Apart from the SUV39H family enzymes, three additional mammalian H3-K9 methyltransferases—G9a, ESET/SETDB1 and Eu-HMTase 1—have been reported previously (
21–
23). Unlike the SUV39H family, these proteins participate in H3-K9 methylation in euchromatic regions of the genome (
24). Along with enzymatic catalysis, Eu-HMTase 1 also associates with E2F-6, Mga and Max proteins and may be involved in the silencing of E2F and Myc responsive genes in quiescent cells (
23). The fact that multiple histone methyltransferases are capable of the same target lysine methylation raises the issue of redundancy in their functions. Targeted inactivation of G9a resulted in growth retardation and early embryonic lethality, suggesting that G9a-mediated H3-K9 methylation in euchromatic regions is essential for development (
25) and cannot be compensated for by the other three known K9 methyltransferases. It is possible that different histone methyltransferases methylate K9 at different times during the cell-cycle or development. Another H3-K9 methyltransferase, ESET, participates in early mammalian development (
26). Xin
et al. (
27) also demonstrated that H3-K9 methylation of the Prader-Willi syndrome imprinting center is reduced in G9a-null mouse ES cells, and maintenance of CpG methylation in the Prader-Willi syndrome imprinting center requires G9a function, bringing two global epigenetic modifiers, DNA and histone methylation, together. Furthermore, G9a is a transcriptional repressor of PRDI-BF1, a DNA-binding protein involved in post-induction repression of interferon-β gene transcription in response to viral infections (
28).
G9a is expressed ubiquitously and was originally mapped to the class III region of the major histocompatibility complex locus (
29). Mouse G9a is 1263 amino acids long. The amino half of G9a has very little similarity with any conserved protein domain. However, the carboxy half has homology with ANK (ankyrin) repeats, and contains preSET and SET domains. The SET domains are conserved in chromatin-modifying enzymes (
22) that include histone methyltransferases (
30), which recognize histone tails and modify specific lysine residues (
31). A second distinguishing feature of G9a is the presence of several ANK repeats implicated in protein–protein interactions in very diverse protein families. G9a is also homologous to human SUV39H1 and yeast Clr4 family proteins.
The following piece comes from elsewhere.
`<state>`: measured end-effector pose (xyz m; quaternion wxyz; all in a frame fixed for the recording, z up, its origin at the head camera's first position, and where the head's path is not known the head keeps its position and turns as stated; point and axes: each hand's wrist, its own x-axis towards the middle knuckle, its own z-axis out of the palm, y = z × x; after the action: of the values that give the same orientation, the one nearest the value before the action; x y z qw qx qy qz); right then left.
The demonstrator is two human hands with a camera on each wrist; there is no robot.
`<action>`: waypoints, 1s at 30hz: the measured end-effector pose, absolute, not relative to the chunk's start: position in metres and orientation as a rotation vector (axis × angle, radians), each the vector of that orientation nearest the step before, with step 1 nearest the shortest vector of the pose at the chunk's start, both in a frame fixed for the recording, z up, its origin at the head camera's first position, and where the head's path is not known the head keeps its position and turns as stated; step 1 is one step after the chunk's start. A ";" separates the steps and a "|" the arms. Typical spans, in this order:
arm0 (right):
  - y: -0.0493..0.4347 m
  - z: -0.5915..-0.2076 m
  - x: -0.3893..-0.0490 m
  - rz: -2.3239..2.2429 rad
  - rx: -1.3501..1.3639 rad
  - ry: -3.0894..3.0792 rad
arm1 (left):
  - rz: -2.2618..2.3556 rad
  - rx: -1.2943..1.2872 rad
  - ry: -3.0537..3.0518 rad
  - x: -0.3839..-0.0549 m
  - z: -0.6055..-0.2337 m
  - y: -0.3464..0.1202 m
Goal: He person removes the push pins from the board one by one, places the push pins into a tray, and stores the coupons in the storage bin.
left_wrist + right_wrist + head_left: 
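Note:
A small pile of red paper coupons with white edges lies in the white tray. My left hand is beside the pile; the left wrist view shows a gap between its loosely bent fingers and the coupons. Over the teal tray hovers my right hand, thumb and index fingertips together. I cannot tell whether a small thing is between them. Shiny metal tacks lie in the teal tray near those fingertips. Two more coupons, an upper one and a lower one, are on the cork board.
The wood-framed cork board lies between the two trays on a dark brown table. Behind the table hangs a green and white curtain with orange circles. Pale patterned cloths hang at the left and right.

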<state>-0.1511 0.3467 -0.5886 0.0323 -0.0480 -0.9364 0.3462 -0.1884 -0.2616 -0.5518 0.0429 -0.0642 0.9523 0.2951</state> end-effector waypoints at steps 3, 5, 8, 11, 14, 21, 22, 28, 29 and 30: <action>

Although G9a is crucial for transcriptional silencing and development, very little is known about its functional domains and its association with chromatin. Furthermore, there is emerging evidence for chromatin modifying enzymes, such as histone methyltransferases, in establishing and maintaining gene silencing either alone (
32) or in cooperation with DNA methyltransferases (
33). Here, we have evaluated the functional domains of mouse G9a for nuclear localization features and the minimal elements required for catalysis. The functional significance of conserved C-terminus amino acids for enzymatic activity was also determined.